* [PROMPT] What follows is a set of entries; retype all of them exactly.

* [DATA FOR THE TASK]
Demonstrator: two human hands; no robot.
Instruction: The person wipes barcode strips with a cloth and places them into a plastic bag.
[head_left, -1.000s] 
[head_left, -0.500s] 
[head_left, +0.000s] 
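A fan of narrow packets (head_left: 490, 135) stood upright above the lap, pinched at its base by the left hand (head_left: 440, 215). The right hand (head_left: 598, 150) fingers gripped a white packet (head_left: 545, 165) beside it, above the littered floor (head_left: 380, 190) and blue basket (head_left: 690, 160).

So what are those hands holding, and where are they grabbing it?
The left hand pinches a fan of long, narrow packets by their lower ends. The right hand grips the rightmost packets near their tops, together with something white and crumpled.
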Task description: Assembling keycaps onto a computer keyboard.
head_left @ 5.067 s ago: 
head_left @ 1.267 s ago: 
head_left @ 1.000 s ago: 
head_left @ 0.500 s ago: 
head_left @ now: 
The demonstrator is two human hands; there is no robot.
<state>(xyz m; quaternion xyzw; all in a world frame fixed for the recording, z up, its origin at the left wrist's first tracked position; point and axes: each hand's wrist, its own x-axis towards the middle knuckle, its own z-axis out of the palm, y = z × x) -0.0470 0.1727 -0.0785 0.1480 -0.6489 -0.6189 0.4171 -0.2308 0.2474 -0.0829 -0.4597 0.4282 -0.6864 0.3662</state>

* [WRITTEN REPLY]
Demonstrator: two human hands; no robot.
Instruction: The person wipes barcode strips with a cloth and places them into a plastic bag.
[head_left, -1.000s] 
[head_left, -0.500s] 
[head_left, +0.000s] 
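A fan of narrow packets (head_left: 490, 135) stood upright above the lap, pinched at its base by the left hand (head_left: 440, 215). The right hand (head_left: 598, 150) fingers gripped a white packet (head_left: 545, 165) beside it, above the littered floor (head_left: 380, 190) and blue basket (head_left: 690, 160).

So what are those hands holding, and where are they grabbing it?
The left hand pinches a fan of long, narrow packets by their lower ends. The right hand grips the rightmost packets near their tops, together with something white and crumpled.
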Task description: Assembling keycaps onto a computer keyboard.
head_left @ 5.067 s ago: 
head_left @ 1.267 s ago: 
head_left @ 1.000 s ago: 
head_left @ 0.500 s ago: 
head_left @ now: 
The demonstrator is two human hands; there is no robot.
<state>(xyz m; quaternion xyzw; all in a world frame fixed for the recording, z up, its origin at the left wrist's first tracked position; point and axes: each hand's wrist, its own x-axis towards the middle knuckle, its own z-axis out of the palm, y = z × x) -0.0470 0.1727 -0.0785 0.1480 -0.6489 -0.6189 0.4171 -0.2308 0.2474 -0.0829 -0.4597 0.4282 -0.6864 0.3662</state>

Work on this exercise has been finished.